We don’t really expect anyone to change but isn’t it interesting? It is interesting, isn’t it? Who sinned? This man or his parents that he was born blind. What’s your view on that? “Well, my view is, what book can we read? Let’s pick a good book & take turns chapter by chapter.” Here we are. Nothing’s going to happen. The man himself did not expect anything to happen. He’s sitting by the side of the road & I want you to notice he doesn’t say, “Jesus have mercy on me. Jesus heal me.” He doesn’t know it’s Jesus, & he doesn’t believe in Jesus. That’s important for us to remember, that God not only answers prayer but God answers some people who didn’t even pray. Sometimes God will do something for you that you didn’t ask for. You wanted it but you didn’t want it.

And the man is there suddenly discovering himself under instructions & his eyes are opened. He didn’t ask for the blessing but now he can see & he starts home. The next thing we know, the neighbors are looking out the window. Isn’t this the man that used to sit & beg?

Some said, “It is,” & others said, “No, it’s someone who looks like him. Notice how he walks. He doesn’t have his dog or his cane.”

“Well, it sure looks like him. Does he have a brother?” “No, I believe that’s the same one.” “But he didn’t stumble at the curb.” “But it can’t be the same one, the other one’s been blind since he was born.” “But it looks like… no, it’s not the same one.”

It never entered their minds that he could be healed, not once. What is so surprising about the story is all of these are religious people who are shocked when somebody is different. “Well, that can’t be the same one.”

“Well, it looks like him. It must be his brother.” “No, this man looks a little taller.” “I think he looks a little shorter.” “I think it’s the same one.” “I don’t think it’s the same one. Watch him at the curb.”

Well, the authorities go to the family. And they ask, “Is this your son?”

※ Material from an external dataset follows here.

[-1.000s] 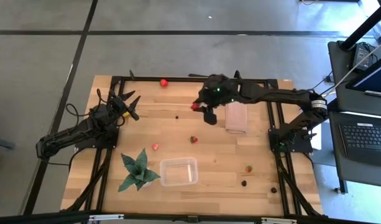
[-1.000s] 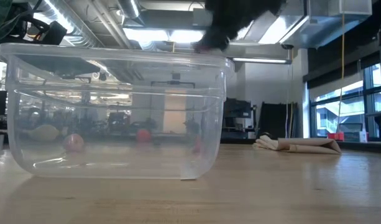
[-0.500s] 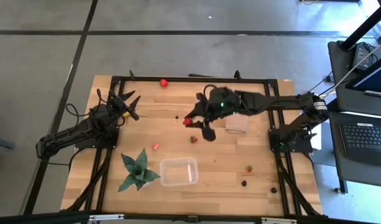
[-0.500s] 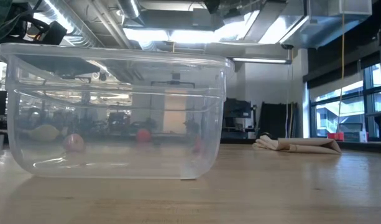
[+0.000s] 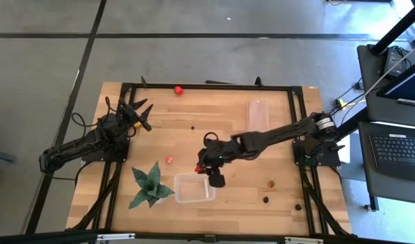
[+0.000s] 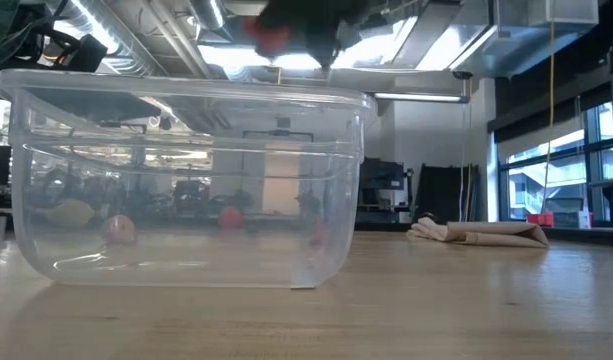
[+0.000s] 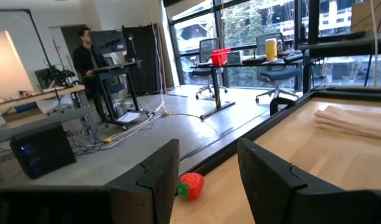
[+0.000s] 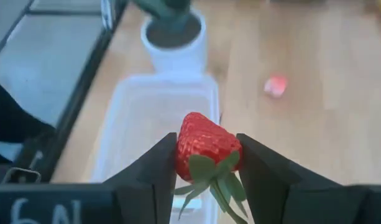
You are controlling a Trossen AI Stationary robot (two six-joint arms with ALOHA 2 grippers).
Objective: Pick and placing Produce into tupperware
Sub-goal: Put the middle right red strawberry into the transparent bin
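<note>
One strawberry (image 8: 206, 144) sits clenched in the right claw (image 8: 206, 171) above the tupperware (image 8: 154, 130) — left claw (image 7: 206, 180) parted, no legible writing.

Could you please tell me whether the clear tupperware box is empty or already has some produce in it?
Empty. The high view shows only bare plastic inside the tupperware; the strawberry is held in the right claw, above the box's rim.

Looking straight down overhead; sitting level beside the tupperware (image 6: 186, 180); riding each wrist; sharing the right gripper's (image 8: 206, 155) strawberry (image 8: 206, 146).
</note>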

“Yes.” “Born blind?” “Yes.” “How can he now see?”

We know he is our son. We know he was born blind. But we don’t know how he now sees, & we don’t know who healed his eyes. Ask him. And the family gives the man absolutely no support. Isn’t that extraordinary? You would expect the family to be the first to support anybody who had just been blessed by Jesus Christ. But no, no, no. I learned a long time ago that sometimes if you are genuinely Christian, & I’m sorry to say this, it distances you from people in your own family.

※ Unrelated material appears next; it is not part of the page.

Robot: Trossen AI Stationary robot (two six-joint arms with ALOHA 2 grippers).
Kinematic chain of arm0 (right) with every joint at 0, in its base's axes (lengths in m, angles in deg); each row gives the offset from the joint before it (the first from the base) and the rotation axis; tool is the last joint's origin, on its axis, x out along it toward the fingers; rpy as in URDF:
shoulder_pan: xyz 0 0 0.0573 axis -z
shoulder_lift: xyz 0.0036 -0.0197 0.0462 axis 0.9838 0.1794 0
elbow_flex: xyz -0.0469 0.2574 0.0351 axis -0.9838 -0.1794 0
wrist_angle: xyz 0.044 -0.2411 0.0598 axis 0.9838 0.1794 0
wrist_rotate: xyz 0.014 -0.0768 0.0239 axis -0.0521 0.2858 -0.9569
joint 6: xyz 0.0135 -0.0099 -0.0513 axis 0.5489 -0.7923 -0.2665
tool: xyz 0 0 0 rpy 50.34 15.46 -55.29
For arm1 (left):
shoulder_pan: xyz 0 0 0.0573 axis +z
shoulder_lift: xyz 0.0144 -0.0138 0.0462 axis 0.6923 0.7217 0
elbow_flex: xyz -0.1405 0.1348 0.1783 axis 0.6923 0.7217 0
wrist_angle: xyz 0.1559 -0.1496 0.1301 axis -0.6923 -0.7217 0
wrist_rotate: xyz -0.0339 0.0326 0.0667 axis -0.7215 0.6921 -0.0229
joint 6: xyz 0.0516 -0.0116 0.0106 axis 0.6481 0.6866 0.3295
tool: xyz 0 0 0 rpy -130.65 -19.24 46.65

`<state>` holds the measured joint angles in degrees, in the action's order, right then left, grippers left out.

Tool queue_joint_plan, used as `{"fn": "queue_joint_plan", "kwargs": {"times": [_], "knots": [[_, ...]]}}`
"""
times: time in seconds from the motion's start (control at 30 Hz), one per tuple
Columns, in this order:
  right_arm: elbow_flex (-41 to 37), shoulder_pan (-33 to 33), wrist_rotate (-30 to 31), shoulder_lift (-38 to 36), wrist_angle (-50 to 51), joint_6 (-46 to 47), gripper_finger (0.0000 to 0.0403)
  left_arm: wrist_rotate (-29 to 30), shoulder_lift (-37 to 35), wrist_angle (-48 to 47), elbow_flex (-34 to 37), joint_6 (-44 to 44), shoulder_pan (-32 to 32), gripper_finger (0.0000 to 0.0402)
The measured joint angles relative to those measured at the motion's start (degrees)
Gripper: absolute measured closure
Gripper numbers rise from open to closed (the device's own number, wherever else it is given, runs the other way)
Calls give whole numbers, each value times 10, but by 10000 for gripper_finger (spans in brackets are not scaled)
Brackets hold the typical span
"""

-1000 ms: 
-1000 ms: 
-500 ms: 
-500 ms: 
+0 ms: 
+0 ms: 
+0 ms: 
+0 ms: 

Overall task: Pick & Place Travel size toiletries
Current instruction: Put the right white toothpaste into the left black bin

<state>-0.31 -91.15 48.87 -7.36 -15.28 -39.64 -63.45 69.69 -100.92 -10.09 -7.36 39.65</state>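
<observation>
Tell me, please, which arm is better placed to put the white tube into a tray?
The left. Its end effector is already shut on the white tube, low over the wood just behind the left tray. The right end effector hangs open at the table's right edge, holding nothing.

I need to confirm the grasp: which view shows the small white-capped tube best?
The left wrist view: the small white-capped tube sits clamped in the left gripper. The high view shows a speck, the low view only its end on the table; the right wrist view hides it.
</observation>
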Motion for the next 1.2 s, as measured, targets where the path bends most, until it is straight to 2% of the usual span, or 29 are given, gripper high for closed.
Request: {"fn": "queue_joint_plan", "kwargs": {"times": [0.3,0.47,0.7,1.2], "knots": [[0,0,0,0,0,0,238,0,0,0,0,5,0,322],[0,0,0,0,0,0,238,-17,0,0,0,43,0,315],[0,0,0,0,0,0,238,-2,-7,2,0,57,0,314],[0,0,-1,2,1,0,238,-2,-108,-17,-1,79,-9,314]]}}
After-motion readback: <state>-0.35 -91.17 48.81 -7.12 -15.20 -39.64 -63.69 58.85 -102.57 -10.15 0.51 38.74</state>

There was a certain church in which the young people as Christmas approached wanted somebody in the church to play Santa Claus. They went to this one man who was a leader in the church, a banker, very, very tight with his money, but very faithful in the church. They went to him & said, “Will you be Santa Claus at our Christmas party?”

And he said, “I guess so.” It was in a moment of weakness that he said that. They didn’t ask him because he was generous or had the qualities of Santa Claus. They asked him because of his shape. He’d make a good Santa Claus so they asked, “Will you be Santa?”

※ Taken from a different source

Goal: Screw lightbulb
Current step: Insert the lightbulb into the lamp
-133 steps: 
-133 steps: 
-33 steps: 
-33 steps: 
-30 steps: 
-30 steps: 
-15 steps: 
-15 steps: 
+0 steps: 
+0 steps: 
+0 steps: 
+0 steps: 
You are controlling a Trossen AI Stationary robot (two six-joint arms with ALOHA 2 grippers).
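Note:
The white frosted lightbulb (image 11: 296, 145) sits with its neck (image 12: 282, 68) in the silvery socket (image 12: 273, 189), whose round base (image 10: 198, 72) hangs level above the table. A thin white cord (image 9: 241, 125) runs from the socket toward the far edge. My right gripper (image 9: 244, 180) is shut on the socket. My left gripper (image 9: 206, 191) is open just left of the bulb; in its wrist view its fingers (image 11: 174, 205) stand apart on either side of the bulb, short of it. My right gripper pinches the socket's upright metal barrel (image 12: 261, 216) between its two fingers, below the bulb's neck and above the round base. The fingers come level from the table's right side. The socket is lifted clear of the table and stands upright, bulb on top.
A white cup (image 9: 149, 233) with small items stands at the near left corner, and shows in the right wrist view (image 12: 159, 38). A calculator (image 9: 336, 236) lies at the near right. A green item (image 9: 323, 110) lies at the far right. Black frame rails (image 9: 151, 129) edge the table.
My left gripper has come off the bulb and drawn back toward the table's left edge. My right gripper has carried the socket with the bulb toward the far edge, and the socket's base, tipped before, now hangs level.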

And he said, “Sure, I’ll be Santa Claus.” As the day approached, he got nervous; he growled about it at supper every night. He said to his wife, “I can’t do this; I can’t be Santa Claus.” “Sure, you can, dear; just put on that silly suit & pretend. It’s no big deal.”

The night finally arrived for the church Christmas party. He was so nervous he could hardly get in the suit. “God, help me to be a good Santa Claus,” his wife heard him pray. “Dear, you are taking the fun out of it. Relax.”

He went to the church & by the end of the party he had given to the poor all he had.

“But, how could you?” his wife cried. “Nobody expected you to be Santa Claus, for God’s sake!”